Ley R D, Miska K B, Kusewitt D F
Department of Cell Biology and Physiology and the Cancer Research and Treatment Center, University of New Mexico, Albuquerque, New Mexico 87131, USA.
Environ Mol Mutagen. 2001;38(2-3):175-9. doi: 10.1002/em.1069.

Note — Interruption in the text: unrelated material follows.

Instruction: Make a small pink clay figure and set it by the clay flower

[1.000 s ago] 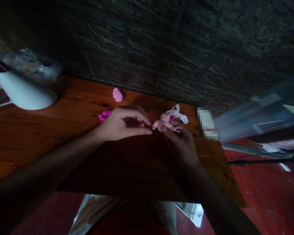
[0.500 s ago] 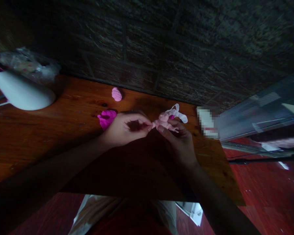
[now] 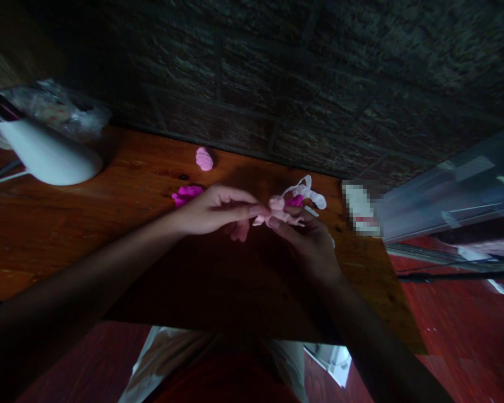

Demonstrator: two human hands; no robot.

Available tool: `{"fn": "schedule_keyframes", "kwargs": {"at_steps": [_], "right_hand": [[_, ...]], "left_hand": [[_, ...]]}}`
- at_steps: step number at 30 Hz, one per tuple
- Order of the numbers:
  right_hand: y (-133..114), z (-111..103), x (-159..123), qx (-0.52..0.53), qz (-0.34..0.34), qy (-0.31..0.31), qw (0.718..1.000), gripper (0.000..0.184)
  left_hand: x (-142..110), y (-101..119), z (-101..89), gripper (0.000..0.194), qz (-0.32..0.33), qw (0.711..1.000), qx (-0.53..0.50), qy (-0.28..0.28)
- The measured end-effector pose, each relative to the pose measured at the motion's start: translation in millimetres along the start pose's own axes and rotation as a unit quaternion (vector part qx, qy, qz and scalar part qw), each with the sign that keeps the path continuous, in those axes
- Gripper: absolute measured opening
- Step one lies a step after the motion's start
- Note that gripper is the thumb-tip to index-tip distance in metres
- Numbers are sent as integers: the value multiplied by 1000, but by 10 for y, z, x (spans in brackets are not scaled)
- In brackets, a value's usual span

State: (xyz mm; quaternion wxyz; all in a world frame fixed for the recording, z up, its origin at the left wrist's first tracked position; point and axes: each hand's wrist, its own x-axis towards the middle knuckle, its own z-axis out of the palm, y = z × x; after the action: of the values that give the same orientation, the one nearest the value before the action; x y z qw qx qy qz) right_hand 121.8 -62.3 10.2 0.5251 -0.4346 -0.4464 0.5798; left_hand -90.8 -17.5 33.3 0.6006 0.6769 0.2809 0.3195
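Observation:
A small light-pink clay figure (image 3: 277, 204), with a round head and splayed limbs, is held above the table between both hands. My left hand (image 3: 214, 211) pinches its left end between thumb and forefinger, other fingers curled beneath. From the right, my right hand (image 3: 315, 246) grips the body, thumb in front and fingers mostly hidden behind. Just behind the figure shows a bit of magenta clay (image 3: 294, 200), along with looped white strips (image 3: 315, 197). Partly covered by my left wrist is a magenta lump of clay (image 3: 186, 195). Farther back rests a pale-pink lump (image 3: 204, 159).
On the wooden table (image 3: 121, 201), a white rounded vessel (image 3: 54, 151) and a crumpled clear plastic bag (image 3: 69, 109) occupy the left. A dark stone wall (image 3: 252, 84) borders the back. At right, a blurred-out white item (image 3: 361, 210) lies near a glass panel (image 3: 457, 190).
My left fingers have shifted onto the figure's end, and the hand has rolled so its lower fingers show underneath. The whole view has slid slightly; the right hand keeps its hold.

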Motion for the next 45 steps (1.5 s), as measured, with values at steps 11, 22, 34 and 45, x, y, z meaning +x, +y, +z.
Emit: {"fn": "schedule_keyframes", "kwargs": {"at_steps": [11, 22, 34, 45], "right_hand": [[10, 2, 6, -16, 1, 5, 1000, 29], [14, 9, -9, -14, 3, 20, 1000, 32], [-70, 26, -33, -92, -131, 52, 986, 27], [-6, 106, -31, -131, -145, 103, 975, 30]], "left_hand": [[-15, -34, 80, 20, 60, 993, 56, 85], [-2, -64, 101, 24, 74, 990, 65, 99], [28, -70, 64, 19, 16, 996, 24, 81], [-2, -185, 354, 15, 139, 937, 173, 271]]}}
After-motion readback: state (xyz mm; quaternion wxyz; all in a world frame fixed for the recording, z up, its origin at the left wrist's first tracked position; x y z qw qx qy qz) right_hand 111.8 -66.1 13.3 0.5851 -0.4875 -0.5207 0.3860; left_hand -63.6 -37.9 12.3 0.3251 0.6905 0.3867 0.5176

Chronic ultraviolet radiation (UVR) exposure to the eyes of Monodelphis domestica causes corneal opacification, neovascularization, and fibrosarcoma induction. By immunohistochemistry and Western blotting, we have shown that one to four exposures of the eyes of this opossum to UVR enhances basic fibroblast growth factor (bFGF) expression by the corneal epithelium. Treatment with photoreactivating light, which selectively removes UVR-induced pyrimidine dimers, suppresses bFGF induction, indicating that UVR induction of bFGF is ultimately due to DNA damage. Furthermore, UVR-induced corneal tumors derived from corneal keratocytes express bFGF mRNA and protein, as determined by immunohistochemistry and in situ hybridization. Taken together, these findings suggest that bFGF acts in both an autocrine and a paracrine manner to stimulate corneal fibroplasia, neovascularization, and tumor development.
长期暴露于紫外线(UVR)下会导致家短尾负鼠眼睛出现角膜混浊、新生血管形成和纤维肉瘤。通过免疫组织化学和蛋白质印迹法,我们发现,让这种负鼠的眼睛接受一至四次紫外线照射后,角膜上皮细胞的碱性成纤维细胞生长因子(bFGF)表达会增强。用能选择性去除紫外线诱导的嘧啶二聚体的光复活光进行处理,可抑制bFGF的诱导,这表明紫外线诱导bFGF最终是由于DNA损伤。此外,通过免疫组织化学和原位杂交确定,源自角膜角膜细胞的紫外线诱导角膜肿瘤表达bFGF mRNA和蛋白质。综上所述,这些发现表明,bFGF以自分泌和旁分泌方式发挥作用,刺激角膜纤维增生、新生血管形成和肿瘤发展。